I am generating different Excel files with a loop in Knime and at every iteration I see something strange. As you can see in the picture below, I am generating the output and then with a python script I am making some adjustment (and then save it again with python as a new file).
The final files are quite heavy, like 40-50 MB, and it takes a while to open them with Excel. However, after I open one of these files and save (autosave is on), it gets reduced to about 2-3 MB. I thought that it was due to Knime which was duplicating rows, but actually I have the right data inside the final output.
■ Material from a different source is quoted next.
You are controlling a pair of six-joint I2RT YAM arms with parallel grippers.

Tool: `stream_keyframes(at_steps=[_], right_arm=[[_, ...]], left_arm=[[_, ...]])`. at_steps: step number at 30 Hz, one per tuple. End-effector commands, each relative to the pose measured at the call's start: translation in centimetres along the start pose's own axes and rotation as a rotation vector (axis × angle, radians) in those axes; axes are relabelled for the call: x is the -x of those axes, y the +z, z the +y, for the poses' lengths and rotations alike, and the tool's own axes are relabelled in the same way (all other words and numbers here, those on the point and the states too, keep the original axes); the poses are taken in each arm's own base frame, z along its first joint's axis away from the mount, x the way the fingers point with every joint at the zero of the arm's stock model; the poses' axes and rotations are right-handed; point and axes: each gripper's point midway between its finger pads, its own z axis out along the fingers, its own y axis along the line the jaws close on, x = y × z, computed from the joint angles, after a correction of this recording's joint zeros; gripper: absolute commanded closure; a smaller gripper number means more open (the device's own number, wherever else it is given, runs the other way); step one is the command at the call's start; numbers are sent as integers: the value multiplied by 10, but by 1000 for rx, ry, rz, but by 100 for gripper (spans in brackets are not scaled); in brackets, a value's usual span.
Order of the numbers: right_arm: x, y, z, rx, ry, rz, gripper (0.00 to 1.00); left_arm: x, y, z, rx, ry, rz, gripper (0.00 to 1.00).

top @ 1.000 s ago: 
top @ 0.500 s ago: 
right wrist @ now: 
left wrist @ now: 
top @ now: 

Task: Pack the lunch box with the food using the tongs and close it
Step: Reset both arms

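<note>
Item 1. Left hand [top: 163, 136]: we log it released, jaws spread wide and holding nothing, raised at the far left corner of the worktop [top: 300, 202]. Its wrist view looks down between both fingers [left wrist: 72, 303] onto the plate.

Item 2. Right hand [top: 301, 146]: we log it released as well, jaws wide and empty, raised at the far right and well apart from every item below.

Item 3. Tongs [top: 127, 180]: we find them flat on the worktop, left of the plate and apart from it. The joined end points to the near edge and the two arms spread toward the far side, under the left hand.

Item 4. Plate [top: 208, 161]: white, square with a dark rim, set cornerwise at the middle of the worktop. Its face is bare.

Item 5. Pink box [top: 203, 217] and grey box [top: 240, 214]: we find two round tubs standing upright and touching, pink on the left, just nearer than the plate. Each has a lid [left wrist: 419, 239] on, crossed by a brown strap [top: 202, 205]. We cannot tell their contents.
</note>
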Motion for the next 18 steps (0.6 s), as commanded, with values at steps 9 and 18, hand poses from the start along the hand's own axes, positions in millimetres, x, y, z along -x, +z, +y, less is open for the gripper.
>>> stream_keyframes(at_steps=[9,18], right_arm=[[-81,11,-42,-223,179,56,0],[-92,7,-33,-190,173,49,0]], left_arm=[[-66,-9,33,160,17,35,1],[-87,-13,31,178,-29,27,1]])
Do you have any clues why this is happening? I'd like to understand this thing as the first time I open each file it takes a while.
UPDATE
I have double checked it and this part of the script is drastically increasing the .xlsx size (in particular, the loop). I do not see why. It seems like it is scanning all the rows in the file, also the empty ones at the bottom of the table.
len2 = sheet.max_row
from openpyxl.worksheet.datavalidation import DataValidation
#Create new sheet for Drop-down list
mapping= wb2.create_sheet('mapping')
mapping.cell(row=1, column=1).value = 'EAN'
mapping.cell(row=2, column=1).value = 'RBU Comparable SKU'
mapping.cell(row=1, column=3).value = 'DNP'
mapping.cell(row=2, column=3).value = 'RAP'
data_val_met = DataValidation(type="list", formula1='=mapping!$C$1:$C$2')
data_val_map = DataValidation(type="list", formula1='=mapping!$A$1:$A$2')
for i in range (3, len2+1):
sheet.add_data_validation(data_val_map)
data_val_map.add(sheet.cell(row=i, column=41))
sheet.add_data_validation(data_val_met)
data_val_met.add(sheet.cell(row=i, column=42))
Seems to be related to what the Python Script is doing. To verify this, you can look at the files generated by the Excel Writer and then compare it with the 40-50 MB files your Python script is generating.
If this is verified to be true, then the next thing to do is work on what that script is doing.